Print the listing below exactly, images excluded.

(RAW DATA Opens)

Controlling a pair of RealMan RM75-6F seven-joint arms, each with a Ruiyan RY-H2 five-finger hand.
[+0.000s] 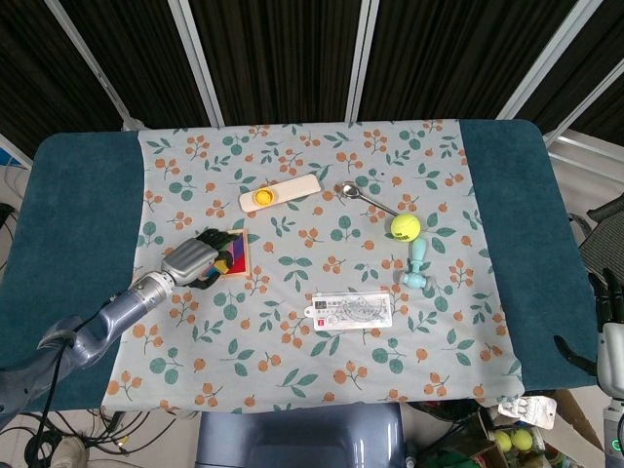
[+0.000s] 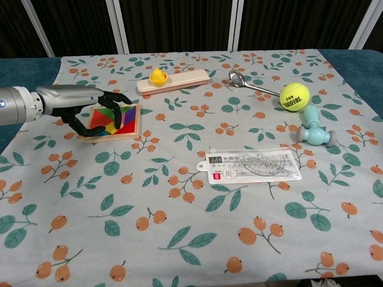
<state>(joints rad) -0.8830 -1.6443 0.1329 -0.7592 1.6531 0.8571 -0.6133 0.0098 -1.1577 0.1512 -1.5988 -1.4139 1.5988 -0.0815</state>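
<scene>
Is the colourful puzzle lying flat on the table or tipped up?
Flat. The square wooden puzzle tray with coloured pieces lies level on the floral tablecloth, the left hand over its near-left edge.

On the tablecloth [image 2: 179,197], toward the left edge: puzzle board [image 2: 116,121], with the left hand [image 2: 90,104] over its left side. Behind it, nearer the far edge: wooden tray [image 2: 175,81] carrying a small ball [image 2: 157,76] at its left end. Right of the tray: spoon [image 2: 251,86], then tennis ball [image 2: 294,96]. Just in front of the ball: dumbbell toy [image 2: 313,130]. Mid-table, nearer the front edge: ruler set [image 2: 251,164]. Off the right edge: right hand [image 1: 609,322].
</scene>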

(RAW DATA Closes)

#### [SOLUTION TO THIS EXERCISE]
Controlling a pair of RealMan RM75-6F seven-joint arms, each with a Ruiyan RY-H2 five-finger hand.
[+0.000s] 
[+0.000s] 
<state>(joints rad) -0.8830 -1.6443 0.1329 -0.7592 1.6531 0.8571 -0.6133 0.0098 -1.1577 0.1512 -1.5988 -1.4139 1.5988 -0.0815</state>
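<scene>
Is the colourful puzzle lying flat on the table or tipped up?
Flat. The square wooden puzzle tray with coloured pieces lies level on the floral tablecloth, the left hand over its near-left edge.

On the tablecloth [image 2: 179,197], toward the left edge: puzzle board [image 2: 116,121], with the left hand [image 2: 90,104] over its left side. Behind it, nearer the far edge: wooden tray [image 2: 175,81] carrying a small ball [image 2: 157,76] at its left end. Right of the tray: spoon [image 2: 251,86], then tennis ball [image 2: 294,96]. Just in front of the ball: dumbbell toy [image 2: 313,130]. Mid-table, nearer the front edge: ruler set [image 2: 251,164]. Off the right edge: right hand [image 1: 609,322].
</scene>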

What the exercise asked for is now done.